Work to complete = I would like the listing below retyped exactly, line by line.

Collected material =
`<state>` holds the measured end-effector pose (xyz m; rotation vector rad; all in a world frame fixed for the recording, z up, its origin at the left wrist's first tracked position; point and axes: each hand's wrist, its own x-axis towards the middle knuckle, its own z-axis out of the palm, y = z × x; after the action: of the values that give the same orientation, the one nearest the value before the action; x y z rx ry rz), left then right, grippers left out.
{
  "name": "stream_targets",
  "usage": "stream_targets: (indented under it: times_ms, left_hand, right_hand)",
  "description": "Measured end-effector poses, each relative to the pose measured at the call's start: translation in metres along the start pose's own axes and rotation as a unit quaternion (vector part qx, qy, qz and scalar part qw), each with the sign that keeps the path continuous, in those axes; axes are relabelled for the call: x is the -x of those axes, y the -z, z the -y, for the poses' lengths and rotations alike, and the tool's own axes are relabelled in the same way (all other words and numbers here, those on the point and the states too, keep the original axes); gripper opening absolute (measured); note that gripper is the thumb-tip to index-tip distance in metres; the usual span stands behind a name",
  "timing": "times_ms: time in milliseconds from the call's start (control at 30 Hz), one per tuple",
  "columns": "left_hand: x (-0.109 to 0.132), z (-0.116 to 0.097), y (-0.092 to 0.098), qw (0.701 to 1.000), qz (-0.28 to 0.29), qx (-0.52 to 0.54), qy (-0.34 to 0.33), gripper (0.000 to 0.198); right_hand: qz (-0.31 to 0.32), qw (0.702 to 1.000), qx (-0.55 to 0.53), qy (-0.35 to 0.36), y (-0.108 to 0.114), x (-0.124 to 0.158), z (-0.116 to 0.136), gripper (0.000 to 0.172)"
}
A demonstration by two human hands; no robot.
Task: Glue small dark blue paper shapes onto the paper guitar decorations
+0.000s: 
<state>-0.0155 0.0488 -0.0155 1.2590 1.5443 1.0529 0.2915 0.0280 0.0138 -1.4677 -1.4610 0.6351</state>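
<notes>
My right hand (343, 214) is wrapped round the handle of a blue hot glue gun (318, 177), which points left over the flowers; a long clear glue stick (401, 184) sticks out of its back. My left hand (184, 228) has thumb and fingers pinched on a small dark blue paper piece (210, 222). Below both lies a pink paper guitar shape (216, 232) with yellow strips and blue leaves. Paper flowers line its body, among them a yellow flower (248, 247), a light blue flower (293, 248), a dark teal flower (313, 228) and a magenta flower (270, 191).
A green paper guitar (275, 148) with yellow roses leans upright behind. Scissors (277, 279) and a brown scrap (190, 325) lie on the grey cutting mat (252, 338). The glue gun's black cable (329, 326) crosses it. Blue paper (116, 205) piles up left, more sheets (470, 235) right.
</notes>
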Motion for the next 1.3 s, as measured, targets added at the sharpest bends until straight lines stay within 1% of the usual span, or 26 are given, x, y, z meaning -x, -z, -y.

Result of this task =
`<state>` holds the measured end-effector pose (xyz m; rotation vector rad; all in a world frame fixed for the recording, z up, its origin at the left wrist's first tracked position; point and axes: each hand's wrist, its own x-axis towards the middle knuckle, its own z-axis out of the palm, y = z × x; after the action: of the values that give the same orientation, the one nearest the value before the action; x y z rx ry rz), left then right, grippers left out.
{
  "name": "stream_targets",
  "usage": "stream_targets: (indented under it: times_ms, left_hand, right_hand)",
  "description": "Measured end-effector poses, each relative to the pose measured at the call's start: translation in metres along the start pose's own axes and rotation as a unit quaternion (vector part qx, qy, qz and scalar part qw), each with the sign that keeps the path continuous, in those axes; axes are relabelled for the call: x is the -x of those axes, y the -z, z the -y, for the poses' lengths and rotations alike, and the tool's own axes are relabelled in the same way (all other words and numbers here, those on the point and the states too, keep the original axes); gripper opening absolute (measured); note that gripper is the thumb-tip to index-tip distance in metres; the usual span stands behind a name",
  "timing": "times_ms: time in milliseconds from the call's start (control at 30 Hz), one per tuple",
  "columns": "left_hand: x (-0.109 to 0.132), z (-0.116 to 0.097), y (-0.092 to 0.098), qw (0.701 to 1.000), qz (-0.28 to 0.29), qx (-0.52 to 0.54), qy (-0.34 to 0.33), gripper (0.000 to 0.198); right_hand: qz (-0.31 to 0.32), qw (0.702 to 1.000), qx (-0.55 to 0.53), qy (-0.35 to 0.36), y (-0.108 to 0.114), x (-0.124 to 0.158), z (-0.116 to 0.136), gripper (0.000 to 0.172)"
}
A demonstration by two human hands; no robot.
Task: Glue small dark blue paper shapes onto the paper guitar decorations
+0.000s: 
<state>-0.0155 0.0488 -0.0155 1.2590 1.5443 1.0529 0.2915 0.0280 0.0138 -1.4677 -1.4610 0.6351</state>
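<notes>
My right hand (343, 214) is wrapped round the handle of a blue hot glue gun (318, 177), which points left over the flowers; a long clear glue stick (401, 184) sticks out of its back. My left hand (184, 228) has thumb and fingers pinched on a small dark blue paper piece (210, 222). Below both lies a pink paper guitar shape (216, 232) with yellow strips and blue leaves. Paper flowers line its body, among them a yellow flower (248, 247), a light blue flower (293, 248), a dark teal flower (313, 228) and a magenta flower (270, 191).
A green paper guitar (275, 148) with yellow roses leans upright behind. Scissors (277, 279) and a brown scrap (190, 325) lie on the grey cutting mat (252, 338). The glue gun's black cable (329, 326) crosses it. Blue paper (116, 205) piles up left, more sheets (470, 235) right.
</notes>
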Motion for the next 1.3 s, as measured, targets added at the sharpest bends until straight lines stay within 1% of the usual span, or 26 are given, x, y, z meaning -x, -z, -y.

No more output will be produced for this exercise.